Ya insanlar? Yoksulluk ve kabullenmişlik var açık biçimde hissettiğim. Biliyorsunuz Arap Baharı, Fas’a değer gibi yapıp teğet geçti. Dünya Bankası verilerine göre Fas, Yemen’den sonra bölgedeki en düşük ikinci kişi başına düşen gelire sahip ve gençlerde işsizlik oranı yüzde 20’nin üzerinde.

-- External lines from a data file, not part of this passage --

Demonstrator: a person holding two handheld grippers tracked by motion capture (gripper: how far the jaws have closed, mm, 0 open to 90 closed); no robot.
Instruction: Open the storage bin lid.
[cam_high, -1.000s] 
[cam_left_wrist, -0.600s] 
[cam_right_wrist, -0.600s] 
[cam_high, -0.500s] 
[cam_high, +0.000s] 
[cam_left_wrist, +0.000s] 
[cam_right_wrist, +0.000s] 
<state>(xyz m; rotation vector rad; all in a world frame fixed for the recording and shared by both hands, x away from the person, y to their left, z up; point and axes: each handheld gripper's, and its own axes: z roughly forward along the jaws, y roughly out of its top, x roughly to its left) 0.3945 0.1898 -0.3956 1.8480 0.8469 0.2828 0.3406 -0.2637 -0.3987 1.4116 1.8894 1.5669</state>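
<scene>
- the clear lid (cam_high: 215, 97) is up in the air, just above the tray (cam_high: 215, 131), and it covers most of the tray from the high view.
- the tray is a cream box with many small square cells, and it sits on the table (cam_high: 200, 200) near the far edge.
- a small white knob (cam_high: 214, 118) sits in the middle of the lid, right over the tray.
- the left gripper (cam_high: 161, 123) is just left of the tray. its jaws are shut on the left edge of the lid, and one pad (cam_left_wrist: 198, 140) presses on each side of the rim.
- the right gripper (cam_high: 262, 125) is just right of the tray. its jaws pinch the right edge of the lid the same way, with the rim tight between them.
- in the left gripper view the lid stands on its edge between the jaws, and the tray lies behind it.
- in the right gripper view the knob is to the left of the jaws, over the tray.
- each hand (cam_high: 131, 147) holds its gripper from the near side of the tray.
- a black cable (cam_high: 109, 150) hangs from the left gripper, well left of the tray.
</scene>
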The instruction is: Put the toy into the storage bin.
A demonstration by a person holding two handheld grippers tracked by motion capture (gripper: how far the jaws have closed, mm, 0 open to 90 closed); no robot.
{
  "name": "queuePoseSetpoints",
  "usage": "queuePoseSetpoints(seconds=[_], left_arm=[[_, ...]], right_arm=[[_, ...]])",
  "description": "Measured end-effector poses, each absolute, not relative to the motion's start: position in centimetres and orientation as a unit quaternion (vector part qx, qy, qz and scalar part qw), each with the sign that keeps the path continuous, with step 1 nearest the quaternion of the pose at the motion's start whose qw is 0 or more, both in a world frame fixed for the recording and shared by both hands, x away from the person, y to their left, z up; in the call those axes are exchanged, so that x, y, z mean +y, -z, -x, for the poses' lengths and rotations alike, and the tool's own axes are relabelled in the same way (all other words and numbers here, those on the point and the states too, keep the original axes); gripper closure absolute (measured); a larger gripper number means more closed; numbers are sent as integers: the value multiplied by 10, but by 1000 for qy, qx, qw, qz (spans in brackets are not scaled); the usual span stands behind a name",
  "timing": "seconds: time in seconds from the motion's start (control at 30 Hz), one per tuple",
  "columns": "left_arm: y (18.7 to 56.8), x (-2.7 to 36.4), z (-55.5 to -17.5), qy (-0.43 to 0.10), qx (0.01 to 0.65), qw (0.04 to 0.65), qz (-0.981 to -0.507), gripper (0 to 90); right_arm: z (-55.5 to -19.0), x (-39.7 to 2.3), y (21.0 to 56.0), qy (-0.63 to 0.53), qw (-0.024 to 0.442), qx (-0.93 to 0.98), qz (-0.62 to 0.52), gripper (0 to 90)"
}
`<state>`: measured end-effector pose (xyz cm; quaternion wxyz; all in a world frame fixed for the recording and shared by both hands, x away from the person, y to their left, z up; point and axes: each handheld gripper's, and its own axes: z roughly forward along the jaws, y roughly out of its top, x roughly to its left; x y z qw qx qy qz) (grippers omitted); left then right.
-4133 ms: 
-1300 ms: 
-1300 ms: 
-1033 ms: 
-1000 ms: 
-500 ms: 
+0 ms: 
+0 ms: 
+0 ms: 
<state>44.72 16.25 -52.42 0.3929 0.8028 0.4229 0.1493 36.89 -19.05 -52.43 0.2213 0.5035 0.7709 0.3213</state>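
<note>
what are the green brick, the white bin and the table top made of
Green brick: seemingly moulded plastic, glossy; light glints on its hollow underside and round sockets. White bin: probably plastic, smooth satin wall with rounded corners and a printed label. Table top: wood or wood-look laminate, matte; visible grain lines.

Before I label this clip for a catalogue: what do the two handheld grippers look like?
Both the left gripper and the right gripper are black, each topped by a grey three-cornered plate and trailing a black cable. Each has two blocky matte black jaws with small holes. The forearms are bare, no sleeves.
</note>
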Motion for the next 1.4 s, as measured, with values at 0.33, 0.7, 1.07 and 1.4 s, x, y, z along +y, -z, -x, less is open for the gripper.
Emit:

Buna karşın bir Tunus olmadı. Konuştuğum Faslılar bunun sebebini ülkedeki mevcut monarşi rejimine ve bu rejimin liderlerinin halktan gelen meydan okumalara karşı nasıl tepki vereceklerini öğrenmiş olmalarına bağlıyor. Tabii kralın “sınırlı reformlarla” protestoların sesini kıstığını da eklemeliyiz. Peki şaşırtan ne oldu? Sanırım sessizlik ve kurallara, özellikle de trafik kurallarına uyum. Kaldığımız bir hafta boyunca bir tek korna sesi duyduk. O da bizim arabadan çıktı.